Las bolsas de Asia-Pacífico terminaron la sesión en su mayoría con caídas en la penúltima jornada del año, con el mercado moviéndose entre dos fuerzas claras: el arrastre bajista de la tecnología estadounidense y el repunte de la tensión geopolítica en torno a Taiwán. Según explica el medio original CNBC en un artículo firmado por Lim Hui Jie, el tono general volvió a ser prudente tras prolongarse el “sell-off” tecnológico en Wall Street por el debate sobre si la euforia de la inteligencia artificial se ha ido demasiado lejos.
El punto de partida vuelve a estar en Estados Unidos: los descensos del S&P 500, Nasdaq y Dow reforzaron el movimiento de recogida de beneficios en los valores más “sensibles” a la narrativa de IA. Nvidia cedió más de un 1% y otros nombres muy seguidos, como Palantir, Meta u Oracle, también retrocedieron. En un tramo del año con liquidez más baja, este tipo de movimientos suele contagiarse con rapidez a Asia, donde muchos inversores prefieren proteger ganancias antes de entrar en enero con posiciones demasiado cargadas de riesgo.
Con un mercado de fin de año más fino, el sentimiento pesa casi tanto como los datos: si la tecnología flojea en EE. UU., Asia lo nota al minuto, incluso sin noticias propias relevantes.

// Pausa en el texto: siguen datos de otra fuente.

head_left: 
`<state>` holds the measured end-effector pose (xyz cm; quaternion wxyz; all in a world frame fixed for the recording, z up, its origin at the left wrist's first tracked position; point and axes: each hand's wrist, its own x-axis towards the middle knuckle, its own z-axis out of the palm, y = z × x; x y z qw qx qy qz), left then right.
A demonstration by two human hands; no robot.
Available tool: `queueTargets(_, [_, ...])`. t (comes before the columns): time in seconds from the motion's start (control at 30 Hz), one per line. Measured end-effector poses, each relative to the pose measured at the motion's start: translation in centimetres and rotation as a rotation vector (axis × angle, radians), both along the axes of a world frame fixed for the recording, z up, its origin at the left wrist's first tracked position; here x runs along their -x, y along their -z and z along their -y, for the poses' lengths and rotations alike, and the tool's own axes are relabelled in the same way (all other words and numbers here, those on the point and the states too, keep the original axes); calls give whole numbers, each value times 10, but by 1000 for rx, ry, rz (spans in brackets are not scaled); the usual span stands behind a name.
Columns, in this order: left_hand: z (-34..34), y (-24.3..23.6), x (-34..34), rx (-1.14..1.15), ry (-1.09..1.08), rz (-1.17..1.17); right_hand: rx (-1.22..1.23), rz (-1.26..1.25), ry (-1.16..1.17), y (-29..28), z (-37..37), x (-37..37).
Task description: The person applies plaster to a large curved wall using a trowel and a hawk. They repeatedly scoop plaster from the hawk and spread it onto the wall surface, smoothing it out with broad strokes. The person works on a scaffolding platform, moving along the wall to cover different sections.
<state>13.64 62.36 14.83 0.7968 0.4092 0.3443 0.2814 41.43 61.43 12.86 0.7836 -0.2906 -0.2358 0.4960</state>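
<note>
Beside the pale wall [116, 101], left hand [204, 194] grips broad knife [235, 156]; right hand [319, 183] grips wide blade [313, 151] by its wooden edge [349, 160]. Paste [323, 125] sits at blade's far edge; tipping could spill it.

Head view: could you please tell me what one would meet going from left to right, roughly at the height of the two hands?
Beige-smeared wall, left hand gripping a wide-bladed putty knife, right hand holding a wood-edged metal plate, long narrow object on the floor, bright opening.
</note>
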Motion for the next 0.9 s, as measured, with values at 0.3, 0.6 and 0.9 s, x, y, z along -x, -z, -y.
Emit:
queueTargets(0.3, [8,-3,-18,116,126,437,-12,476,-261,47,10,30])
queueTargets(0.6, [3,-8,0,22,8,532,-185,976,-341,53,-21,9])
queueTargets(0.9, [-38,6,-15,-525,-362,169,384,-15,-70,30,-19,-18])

En Japón, el Nikkei 225 cerró a la baja y el Topix también terminó en negativo. Uno de los protagonistas fue SoftBank, que perdió cerca de un 2% tras anunciar un acuerdo para adquirir DigitalBridge por 4.000 millones de dólares. La compañía enmarcó la operación dentro de su estrategia de reforzar la infraestructura de centros de datos para su impulso de inteligencia artificial. Sin embargo, el mercado parece haber interpretado la noticia con cautela: por un lado se compra capacidad y posicionamiento, pero por otro se asume coste y ejecución, y en estas fechas el inversor suele premiar más la visibilidad que las grandes apuestas.
La lectura inmediata fue clara: SoftBank paga por futuro (IA y centros de datos), pero el mercado exige comprobar si la operación encaja bien en precio y en plazos.
Más allá de la tecnología, el otro frente fue la geopolítica. Los inversores valoraron el anuncio de China sobre nuevos ejercicios militares alrededor de Taiwán, un factor que tiende a elevar la aversión al riesgo en la región. Desde Taiwán se insistió en que se actuará con responsabilidad para evitar una escalada, al tiempo que se criticó el aumento de la presión militar. En ese contexto, el índice taiwanés retrocedió y el sector tecnológico local, con pesos pesados como TSMC y Hon Hai, acusó el movimiento.
Por mercados, Australia terminó ligeramente en negativo tras perder las ganancias intradía, mientras Hong Kong se desmarcó con avances hacia el final de la sesión y China continental mostró un tono algo más firme. Los futuros estadounidenses apenas variaban en las primeras horas asiáticas, reflejando un mercado sin convicción. Según el medio original, el foco de los próximos movimientos pasa por las referencias en Estados Unidos, con datos inmobiliarios y, sobre todo, las actas de la última reunión de la Reserva Federal, que podrían reavivar la discusión sobre tipos y valoración de las tecnológicas.